*** Opening of Data ***

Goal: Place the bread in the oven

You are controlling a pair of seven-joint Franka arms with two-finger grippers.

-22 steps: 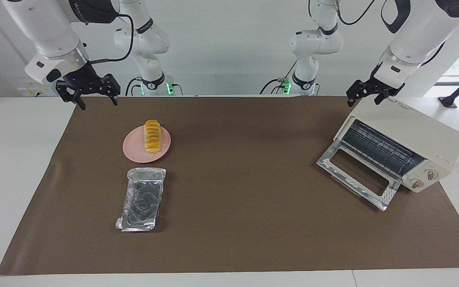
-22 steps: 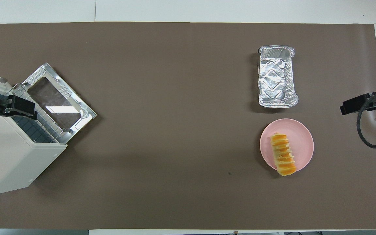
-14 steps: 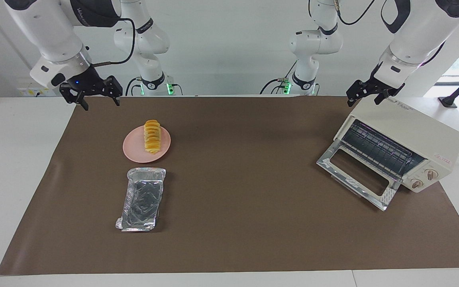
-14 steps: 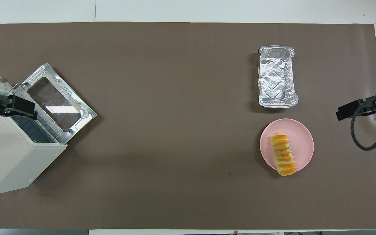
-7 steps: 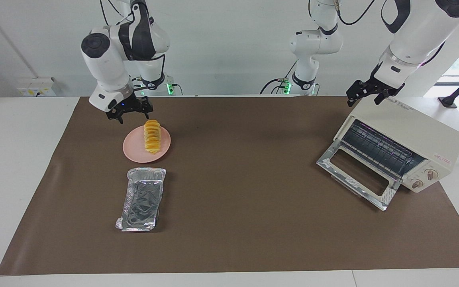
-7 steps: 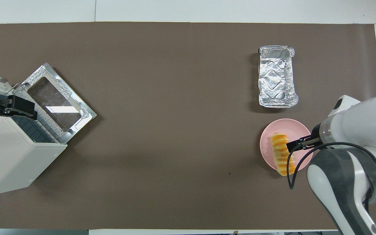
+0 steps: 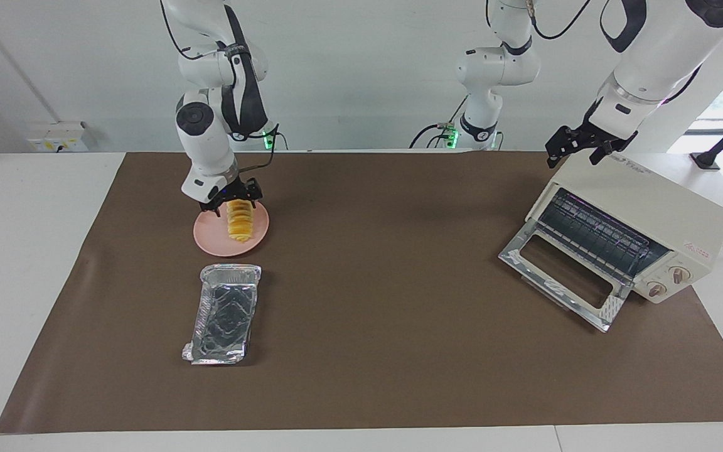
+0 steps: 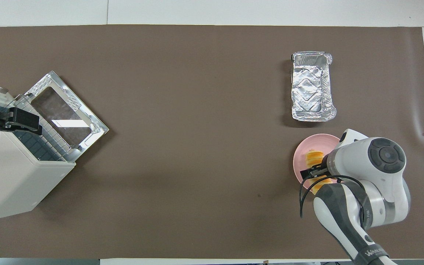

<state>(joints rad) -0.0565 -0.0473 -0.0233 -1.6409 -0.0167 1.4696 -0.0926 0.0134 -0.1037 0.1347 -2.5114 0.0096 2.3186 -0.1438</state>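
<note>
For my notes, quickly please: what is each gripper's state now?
Right gripper: open, over the ridged yellow-orange bread, holding nothing.
Left gripper: open, over the cream-white oven, holding nothing.

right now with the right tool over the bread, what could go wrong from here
1. The open right tool straddles only the robot-side end of the ridged yellow-orange bread; gripped there, the loaf might droop or slip out.
2. The loaf lies on a round pink plate, which could shift if the tool pushes down.
3. The left tool waits open over the cream-white toaster oven, beside its dropped glass door, and might crowd the delivery.
</note>
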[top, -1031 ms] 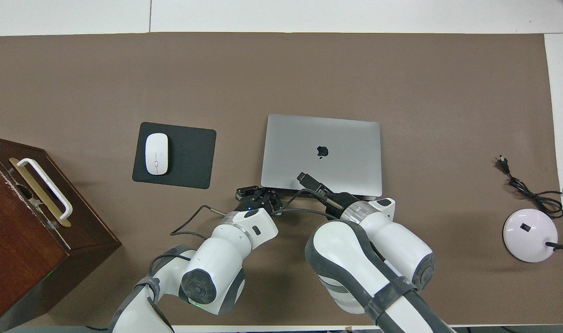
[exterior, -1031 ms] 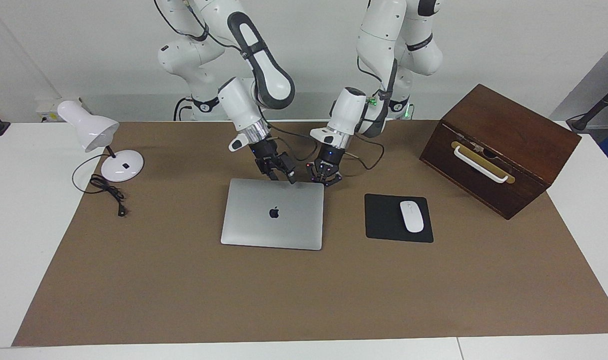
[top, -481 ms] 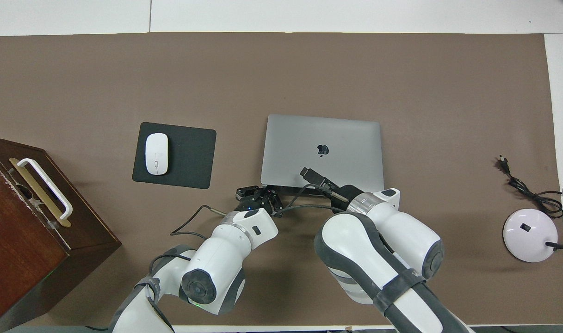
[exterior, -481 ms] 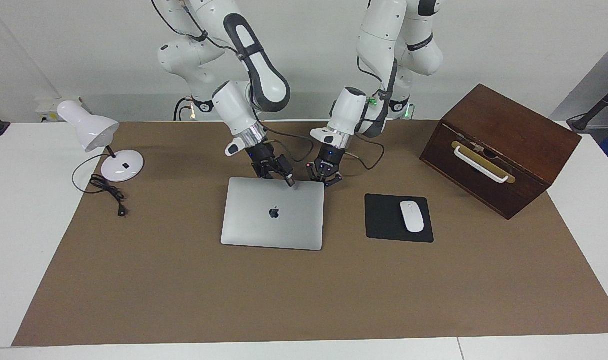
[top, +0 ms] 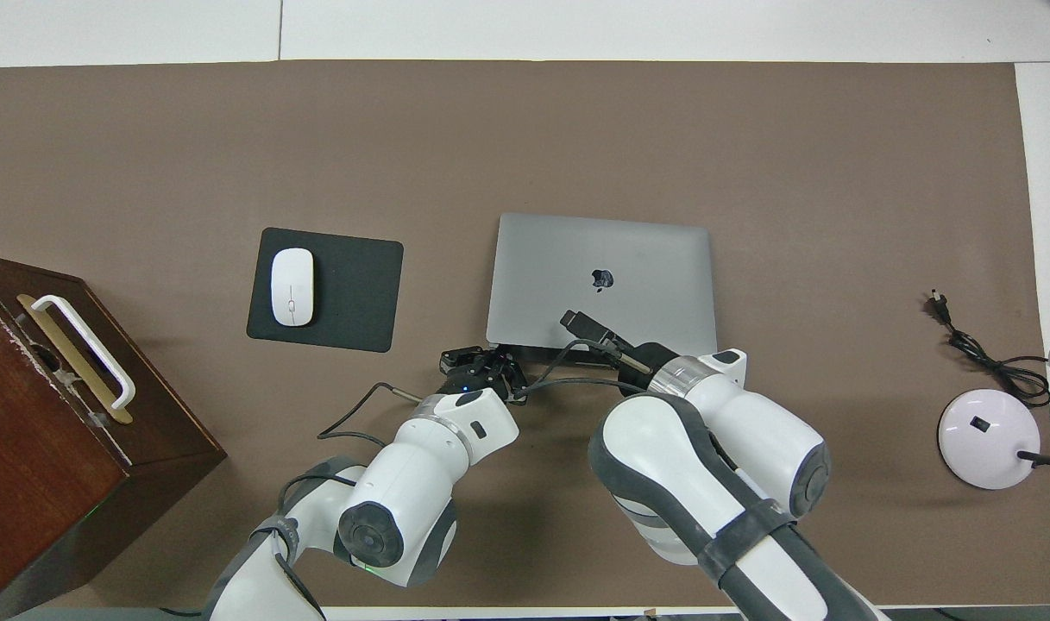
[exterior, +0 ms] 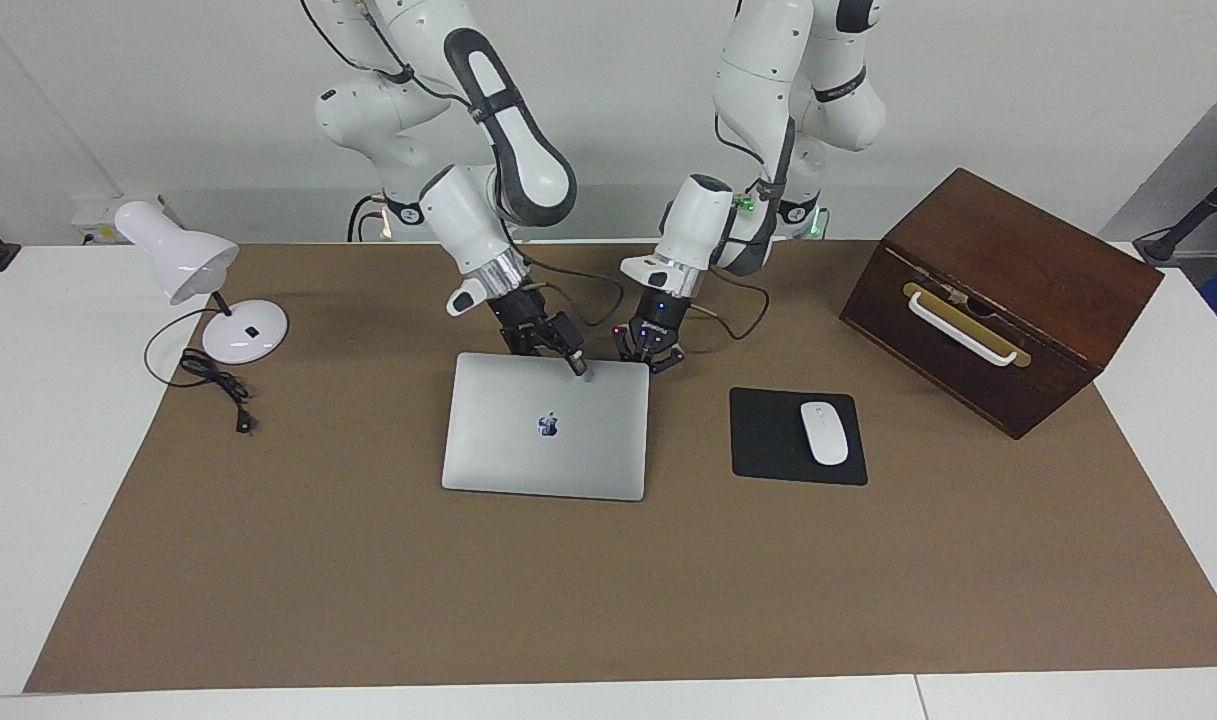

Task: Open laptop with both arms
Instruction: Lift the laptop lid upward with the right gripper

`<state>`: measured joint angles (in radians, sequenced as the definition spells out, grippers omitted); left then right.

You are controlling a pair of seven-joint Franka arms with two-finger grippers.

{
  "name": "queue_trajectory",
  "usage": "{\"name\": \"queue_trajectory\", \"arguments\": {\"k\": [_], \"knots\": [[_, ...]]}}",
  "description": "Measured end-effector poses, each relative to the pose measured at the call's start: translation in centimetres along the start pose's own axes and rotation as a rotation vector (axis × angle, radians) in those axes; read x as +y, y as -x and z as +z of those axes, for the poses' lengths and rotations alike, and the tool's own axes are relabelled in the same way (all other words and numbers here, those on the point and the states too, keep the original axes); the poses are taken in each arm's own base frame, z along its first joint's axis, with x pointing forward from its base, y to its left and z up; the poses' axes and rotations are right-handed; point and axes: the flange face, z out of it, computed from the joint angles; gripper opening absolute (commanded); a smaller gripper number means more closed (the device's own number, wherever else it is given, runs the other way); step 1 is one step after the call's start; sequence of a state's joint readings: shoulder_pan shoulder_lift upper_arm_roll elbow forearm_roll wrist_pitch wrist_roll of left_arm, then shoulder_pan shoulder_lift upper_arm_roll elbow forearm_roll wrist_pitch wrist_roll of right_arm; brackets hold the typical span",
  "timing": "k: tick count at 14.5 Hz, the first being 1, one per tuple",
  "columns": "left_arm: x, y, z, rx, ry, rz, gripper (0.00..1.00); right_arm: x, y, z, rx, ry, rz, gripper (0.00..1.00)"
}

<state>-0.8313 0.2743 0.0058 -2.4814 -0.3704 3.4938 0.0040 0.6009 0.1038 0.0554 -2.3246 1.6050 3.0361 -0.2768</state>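
The silver-grey laptop (exterior: 548, 440) with an apple logo lies in the middle of the brown mat, and it also shows in the overhead view (top: 628, 259). Its lid is raised a little along the edge nearer to the robots. My right gripper (exterior: 571, 360) is at the middle of that edge, shut on the lid's rim, with one finger lying on top of the lid (top: 581, 323). My left gripper (exterior: 651, 361) is low at the laptop's near corner toward the mouse pad, its fingers spread, and it shows in the overhead view (top: 481, 362) too.
A black mouse pad (exterior: 768, 440) with a white mouse (exterior: 824, 432) lies beside the laptop toward the left arm's end. A brown wooden box (exterior: 998, 290) stands past it. A white desk lamp (exterior: 238, 330) and its cord (exterior: 213, 380) are at the right arm's end.
My right gripper has closed in on the laptop's near edge and drawn it up slightly; the lid's near edge has risen a little. The left gripper has stayed at the corner.
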Motion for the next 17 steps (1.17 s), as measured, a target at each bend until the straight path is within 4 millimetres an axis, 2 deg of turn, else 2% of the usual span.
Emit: {"name": "queue_trajectory", "arguments": {"k": [3, 8, 13, 17], "knots": [[0.0, 0.0, 0.0, 0.000, 0.000, 0.000, 0.00, -1.4, 1.0, 0.1, -0.013, -0.020, 0.016, 1.00], [0.0, 0.0, 0.0, 0.001, 0.000, 0.000, 0.00, -3.1, 0.9, -0.1, -0.010, -0.053, 0.031, 1.00], [0.0, 0.0, 0.0, 0.001, 0.000, 0.000, 0.00, -4.5, 0.4, -0.2, -0.003, -0.081, 0.033, 1.00], [0.0, 0.0, 0.0, 0.001, 0.000, 0.000, 0.00, -6.6, -0.8, -0.2, 0.013, -0.119, 0.042, 1.00]]}}
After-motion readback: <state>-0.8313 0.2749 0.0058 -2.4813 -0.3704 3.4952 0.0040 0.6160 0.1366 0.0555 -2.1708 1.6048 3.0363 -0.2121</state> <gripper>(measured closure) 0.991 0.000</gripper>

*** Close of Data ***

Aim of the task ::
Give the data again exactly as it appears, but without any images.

Solution for this problem ::
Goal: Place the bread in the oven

You are controlling a pair of seven-joint Franka arms with two-finger grippers.

-22 steps: 
-22 steps: 
-14 steps: 
-14 steps: 
-7 steps: 
-7 steps: 
+0 steps: 
+0 steps: 

<state>(joints rad) -0.0565 -0.0473 -0.0233 -1.6409 -0.0167 1.4696 -0.0926 0.0134 -0.1037 0.1347 -2.5114 0.0096 2.3186 -0.1438</state>
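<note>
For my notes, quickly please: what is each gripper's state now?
Right gripper: open, over the ridged yellow-orange bread, holding nothing.
Left gripper: open, over the cream-white oven, holding nothing.

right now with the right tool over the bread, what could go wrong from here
1. The open right tool straddles only the robot-side end of the ridged yellow-orange bread; gripped there, the loaf might droop or slip out.
2. The loaf lies on a round pink plate, which could shift if the tool pushes down.
3. The left tool waits open over the cream-white toaster oven, beside its dropped glass door, and might crowd the delivery.
</note>
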[top, -1031 ms] 
[exterior, -1031 ms] 
[top, -481 ms] 
[exterior, -481 ms] 
[top, +0 ms] 
[exterior, +0 ms] 

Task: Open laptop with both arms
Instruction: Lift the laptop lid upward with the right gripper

`<state>`: measured joint angles (in radians, sequenced as the definition spells out, grippers omitted); left then right.

You are controlling a pair of seven-joint Franka arms with two-finger grippers.

{
  "name": "queue_trajectory",
  "usage": "{\"name\": \"queue_trajectory\", \"arguments\": {\"k\": [_], \"knots\": [[_, ...]]}}",
  "description": "Measured end-effector poses, each relative to the pose measured at the call's start: translation in centimetres along the start pose's own axes and rotation as a rotation vector (axis × angle, radians) in those axes; read x as +y, y as -x and z as +z of those axes, for the poses' lengths and rotations alike, and the tool's own axes are relabelled in the same way (all other words and numbers here, those on the point and the states too, keep the original axes); the poses are taken in each arm's own base frame, z along its first joint's axis, with x pointing forward from its base, y to its left and z up; the poses' axes and rotations are right-handed; point and axes: the flange face, z out of it, computed from the joint angles; gripper opening absolute (commanded); a smaller gripper number means more closed (the device's own number, wherever else it is given, runs the other way); step 1 is one step after the call's start; sequence of a state's joint readings: shoulder_pan shoulder_lift upper_arm_roll elbow forearm_roll wrist_pitch wrist_roll of left_arm, then shoulder_pan shoulder_lift upper_arm_roll elbow forearm_roll wrist_pitch wrist_roll of right_arm; brackets hold the typical span",
  "timing": "k: tick count at 14.5 Hz, the first being 1, one per tuple",
  "columns": "left_arm: x, y, z, rx, ry, rz, gripper (0.00..1.00); right_arm: x, y, z, rx, ry, rz, gripper (0.00..1.00)"
}

<state>-0.8313 0.2743 0.0058 -2.4814 -0.3704 3.4938 0.0040 0.6009 0.1038 0.0554 -2.3246 1.6050 3.0361 -0.2768</state>
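The silver-grey laptop (exterior: 548, 440) with an apple logo lies in the middle of the brown mat, and it also shows in the overhead view (top: 628, 259). Its lid is raised a little along the edge nearer to the robots. My right gripper (exterior: 571, 360) is at the middle of that edge, shut on the lid's rim, with one finger lying on top of the lid (top: 581, 323). My left gripper (exterior: 651, 361) is low at the laptop's near corner toward the mouse pad, its fingers spread, and it shows in the overhead view (top: 481, 362) too.
A black mouse pad (exterior: 768, 440) with a white mouse (exterior: 824, 432) lies beside the laptop toward the left arm's end. A brown wooden box (exterior: 998, 290) stands past it. A white desk lamp (exterior: 238, 330) and its cord (exterior: 213, 380) are at the right arm's end.
My right gripper has closed in on the laptop's near edge and drawn it up slightly; the lid's near edge has risen a little. The left gripper has stayed at the corner.
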Motion for the next 17 steps (1.17 s), as measured, a target at each bend until the straight path is within 4 millimetres an axis, 2 deg of turn, else 2% of the usual span.
Emit: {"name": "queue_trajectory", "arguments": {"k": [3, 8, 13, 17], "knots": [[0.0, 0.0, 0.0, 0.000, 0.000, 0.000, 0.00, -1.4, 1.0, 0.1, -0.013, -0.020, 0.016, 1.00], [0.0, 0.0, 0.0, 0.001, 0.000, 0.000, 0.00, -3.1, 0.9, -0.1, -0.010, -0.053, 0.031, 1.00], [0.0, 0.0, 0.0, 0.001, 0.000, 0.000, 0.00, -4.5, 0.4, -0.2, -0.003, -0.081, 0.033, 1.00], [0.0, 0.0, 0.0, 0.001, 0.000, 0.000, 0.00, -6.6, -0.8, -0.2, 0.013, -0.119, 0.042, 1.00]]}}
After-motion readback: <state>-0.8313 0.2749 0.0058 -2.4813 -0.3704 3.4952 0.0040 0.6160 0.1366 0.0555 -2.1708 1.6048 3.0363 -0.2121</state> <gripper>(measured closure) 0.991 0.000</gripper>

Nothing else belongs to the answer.